Notícias

Mais de 700 pessoas debatem o futuro da oncologia em Portugal

O 16º Congresso Nacional de Oncologia arrancou ontem, no Centro de Congressos do Estoril. Paulo Cortes, Presidente da Sociedade Portuguesa de Oncologia, diz que o objetivo é o de "contribuir para mais e melhores cuidados de saúde na área do cancro."

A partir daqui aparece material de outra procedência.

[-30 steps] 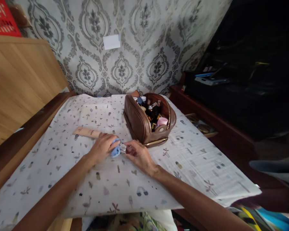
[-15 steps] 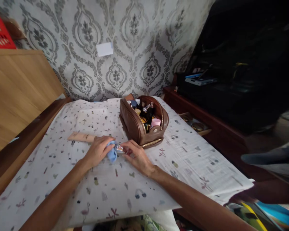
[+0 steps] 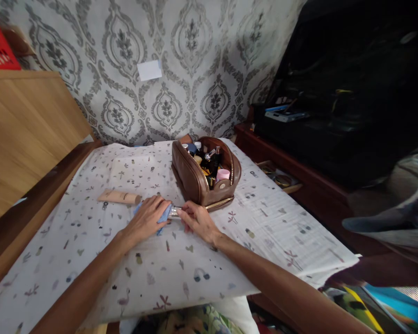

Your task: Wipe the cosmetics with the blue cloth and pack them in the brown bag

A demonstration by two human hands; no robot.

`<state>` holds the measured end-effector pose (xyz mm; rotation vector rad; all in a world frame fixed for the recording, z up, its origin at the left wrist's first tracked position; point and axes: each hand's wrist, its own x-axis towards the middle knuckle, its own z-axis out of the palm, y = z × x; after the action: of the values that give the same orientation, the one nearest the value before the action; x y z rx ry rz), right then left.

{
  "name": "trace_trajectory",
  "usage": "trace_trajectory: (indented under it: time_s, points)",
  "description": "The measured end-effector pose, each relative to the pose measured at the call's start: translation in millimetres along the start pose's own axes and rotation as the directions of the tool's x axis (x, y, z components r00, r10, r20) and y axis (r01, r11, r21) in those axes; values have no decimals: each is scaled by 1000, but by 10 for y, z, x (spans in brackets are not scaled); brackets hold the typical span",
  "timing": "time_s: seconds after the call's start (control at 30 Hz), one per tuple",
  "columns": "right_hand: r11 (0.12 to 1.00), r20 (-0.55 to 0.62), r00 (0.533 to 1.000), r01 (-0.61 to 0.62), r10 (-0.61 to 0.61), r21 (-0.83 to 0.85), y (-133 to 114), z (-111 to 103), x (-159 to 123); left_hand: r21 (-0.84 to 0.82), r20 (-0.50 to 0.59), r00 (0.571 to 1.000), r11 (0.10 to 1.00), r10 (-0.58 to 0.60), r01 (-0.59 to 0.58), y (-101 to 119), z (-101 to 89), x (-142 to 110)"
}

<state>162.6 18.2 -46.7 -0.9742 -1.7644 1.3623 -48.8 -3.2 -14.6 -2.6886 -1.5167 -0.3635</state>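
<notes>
My left hand [image 3: 148,217] is closed over a blue cloth [image 3: 165,214], which sticks out past the fingers on both sides. From the cloth's right edge shows a small shiny, silvery-clear item [image 3: 175,211]; its kind I cannot make out. My right hand [image 3: 197,222] pinches the other end of that item between thumb and fingers. Just beyond the left hand lies a beige squeeze tube [image 3: 118,197], flat on the cloth-covered table. Behind the right hand stands a brown cosmetic bag [image 3: 191,178], unzipped, holding several bottles and a pink-lidded container [image 3: 223,174].
A white patterned sheet [image 3: 153,278] covers the table. Wooden panelling [image 3: 31,120] borders the left, patterned wallpaper [image 3: 191,46] the back. At right are a dark red wooden ledge [image 3: 299,204], a small tray with round items [image 3: 282,180] and grey fabric [image 3: 400,218].
My left hand has flattened further over the blue cloth and covers more of it. The shiny item now lies more level between the hands. The tube and bag stay put.
</notes>
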Motion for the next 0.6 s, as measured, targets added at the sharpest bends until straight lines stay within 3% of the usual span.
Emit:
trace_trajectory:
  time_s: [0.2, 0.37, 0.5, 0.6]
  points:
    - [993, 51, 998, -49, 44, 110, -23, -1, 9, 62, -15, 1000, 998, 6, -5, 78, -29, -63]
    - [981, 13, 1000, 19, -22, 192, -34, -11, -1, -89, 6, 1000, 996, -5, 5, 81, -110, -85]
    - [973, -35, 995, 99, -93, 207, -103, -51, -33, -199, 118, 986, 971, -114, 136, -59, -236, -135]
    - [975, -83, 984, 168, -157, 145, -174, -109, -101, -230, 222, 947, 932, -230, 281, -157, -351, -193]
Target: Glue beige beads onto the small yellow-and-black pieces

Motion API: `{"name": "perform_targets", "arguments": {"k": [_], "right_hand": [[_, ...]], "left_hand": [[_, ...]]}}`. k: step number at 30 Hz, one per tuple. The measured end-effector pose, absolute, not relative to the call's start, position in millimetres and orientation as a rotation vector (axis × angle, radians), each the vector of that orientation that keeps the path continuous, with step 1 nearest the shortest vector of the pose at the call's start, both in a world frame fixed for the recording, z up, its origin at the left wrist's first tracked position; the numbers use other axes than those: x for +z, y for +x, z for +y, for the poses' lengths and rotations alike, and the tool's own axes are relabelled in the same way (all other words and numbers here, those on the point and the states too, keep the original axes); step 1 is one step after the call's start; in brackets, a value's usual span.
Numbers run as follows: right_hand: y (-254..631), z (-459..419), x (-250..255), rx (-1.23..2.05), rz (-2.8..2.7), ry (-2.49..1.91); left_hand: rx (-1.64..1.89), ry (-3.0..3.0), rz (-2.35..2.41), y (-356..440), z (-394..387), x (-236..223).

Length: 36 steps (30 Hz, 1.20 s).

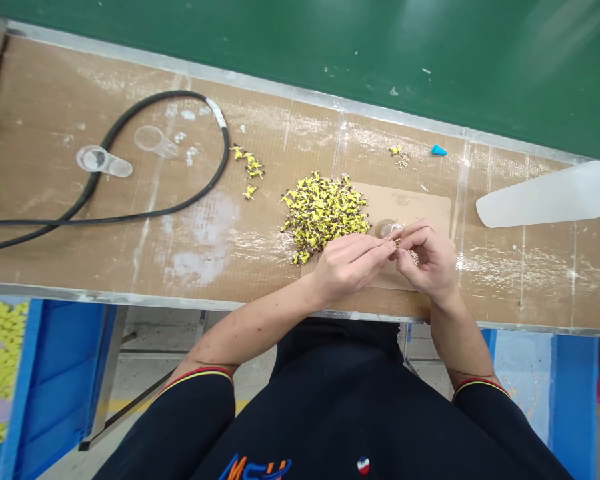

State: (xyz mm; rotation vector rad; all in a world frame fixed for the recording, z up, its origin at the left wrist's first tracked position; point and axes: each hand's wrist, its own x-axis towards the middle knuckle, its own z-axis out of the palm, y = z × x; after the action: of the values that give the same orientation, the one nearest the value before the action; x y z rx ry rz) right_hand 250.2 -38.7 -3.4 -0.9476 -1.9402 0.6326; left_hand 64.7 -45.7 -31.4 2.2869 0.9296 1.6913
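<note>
My left hand and my right hand meet over a cardboard sheet, their fingertips pinching a tiny pale part between them. A small round clear cup stands just behind my fingers, and a few pale bits lie under my right hand. To the left of my left hand is a heap of small yellow-and-dark parts, partly on the cardboard. What these parts are is too small to tell.
A black cable loops across the left of the brown-topped bench, beside two clear plastic scoops. A white plastic paddle lies at the right. Blue crates stand below the bench's front edge, the left one holding yellow items.
</note>
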Motion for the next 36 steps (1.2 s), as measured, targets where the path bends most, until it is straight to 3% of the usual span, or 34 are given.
{"name": "perform_targets", "arguments": {"k": [20, 36], "right_hand": [[248, -41, -4, 0.321, -1.9, -0.681], [260, -44, -4, 0.301, -1.842, -0.745]], "left_hand": [[1.847, 2.074, 0.79, 66, -48, -26], [1.951, 2.193, 0.895, 46, -33, -23]]}}
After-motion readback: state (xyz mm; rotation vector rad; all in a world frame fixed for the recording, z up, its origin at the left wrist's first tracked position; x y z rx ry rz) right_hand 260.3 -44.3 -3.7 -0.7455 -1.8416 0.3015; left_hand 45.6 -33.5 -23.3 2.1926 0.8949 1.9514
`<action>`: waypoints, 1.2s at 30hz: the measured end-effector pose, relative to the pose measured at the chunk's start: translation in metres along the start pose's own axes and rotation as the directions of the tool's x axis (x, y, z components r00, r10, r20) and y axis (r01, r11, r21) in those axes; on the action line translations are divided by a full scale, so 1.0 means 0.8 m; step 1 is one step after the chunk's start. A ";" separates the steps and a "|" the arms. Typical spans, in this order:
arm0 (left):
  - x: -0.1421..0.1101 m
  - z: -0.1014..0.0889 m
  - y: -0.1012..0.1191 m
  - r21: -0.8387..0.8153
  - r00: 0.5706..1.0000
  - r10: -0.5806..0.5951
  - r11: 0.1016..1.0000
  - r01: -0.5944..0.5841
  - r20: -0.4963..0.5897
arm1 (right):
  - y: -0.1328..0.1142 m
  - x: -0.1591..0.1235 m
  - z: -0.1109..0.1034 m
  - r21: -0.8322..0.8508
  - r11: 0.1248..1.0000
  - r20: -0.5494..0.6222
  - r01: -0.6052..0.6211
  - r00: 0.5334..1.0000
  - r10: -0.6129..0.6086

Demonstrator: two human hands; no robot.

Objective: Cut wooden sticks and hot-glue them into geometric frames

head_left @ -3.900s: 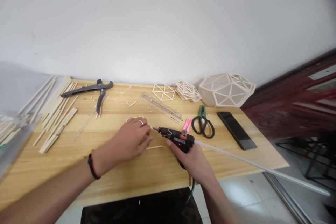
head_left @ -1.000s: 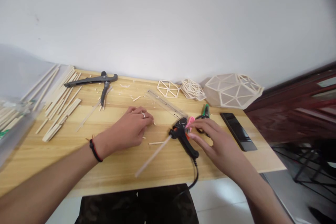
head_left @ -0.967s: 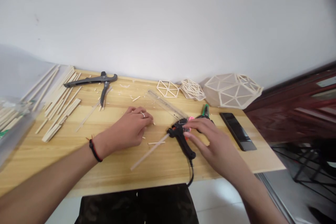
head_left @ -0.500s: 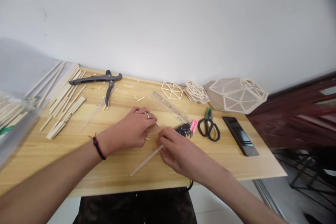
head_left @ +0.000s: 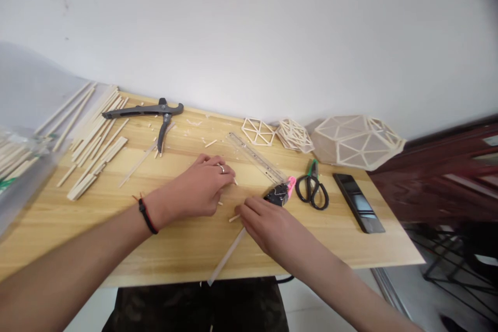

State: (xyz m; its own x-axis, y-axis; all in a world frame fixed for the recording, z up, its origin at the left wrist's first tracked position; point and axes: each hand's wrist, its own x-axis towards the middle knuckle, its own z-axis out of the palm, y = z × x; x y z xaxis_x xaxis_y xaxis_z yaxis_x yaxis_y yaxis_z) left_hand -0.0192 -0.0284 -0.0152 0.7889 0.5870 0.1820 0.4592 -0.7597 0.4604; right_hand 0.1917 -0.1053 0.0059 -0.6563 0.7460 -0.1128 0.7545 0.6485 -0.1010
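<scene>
My left hand rests on the table with its fingers bent and pressed down together. The tip of a short wooden stick sticks out past its fingertips, and another stick end shows below the palm. My right hand pinches a short piece of wooden stick between thumb and fingers. A translucent glue stick comes out from beneath this hand and reaches past the table's front edge; its other end is hidden. Just beyond the right hand lies a black tool with a pink part, partly covered.
A clear ruler, black-handled scissors and a phone lie to the right. Behind them are a flat stick hexagon, a stacked pile and a faceted dome. Wooden sticks and a grey cutter are left.
My right hand has shifted slightly right and down, and the wooden piece now shows at its fingertips. The glue stick's free end has swung toward me. My left hand has hardly moved.
</scene>
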 end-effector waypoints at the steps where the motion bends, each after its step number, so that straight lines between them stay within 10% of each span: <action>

"É nosso desejo e compromisso contribuir para mais e melhores cuidados de Saúde em Oncologia. Durante este último ano estivemos a trabalhar no desenvolvimento de um Plano Estratégico de atuação que assenta em três pilares: referência de conhecimento científico, apoio e informação aos profissionais de Saúde e em benefício da população", disse Paulo Cortes, presidente da Sociedade Portuguesa de Oncologia (SPO) na sessão de abertura, na passada, quinta-feira. Na sua intervenção, acrescentou que o referido plano, que considera "ambicioso e realista" está “a ser trabalhado a várias mãos, divididas em cinco áreas de atuação: Dados em Oncologia, Sobreviventes de Cancro, Cuidados de Suporte e Paliativos, Tumores Hereditários e Prevenção".

O congresso que termina este sábado, assinalou outro momento importante: a acreditação da ESMO, (European Society for Medical Oncology) com uma pontuação de 25 ESMO-MORA categoria 1, a mesma pontuação de créditos atribuída ao congresso anual da própria ESMO. "Uma acreditação que atesta a qualidade científica do congresso português", considera Paulo Cortes.

Na edição deste ano foram aceites 198 trabalhos científicos, dos quais 35 podem ser consultados nos posters ou em comunicação oral."São números que nos enchem de orgulho e que só nos podem deixar com elevadas expetativas em relação à qualidade das intervenções e dos debates”, disse o presidente da SPO.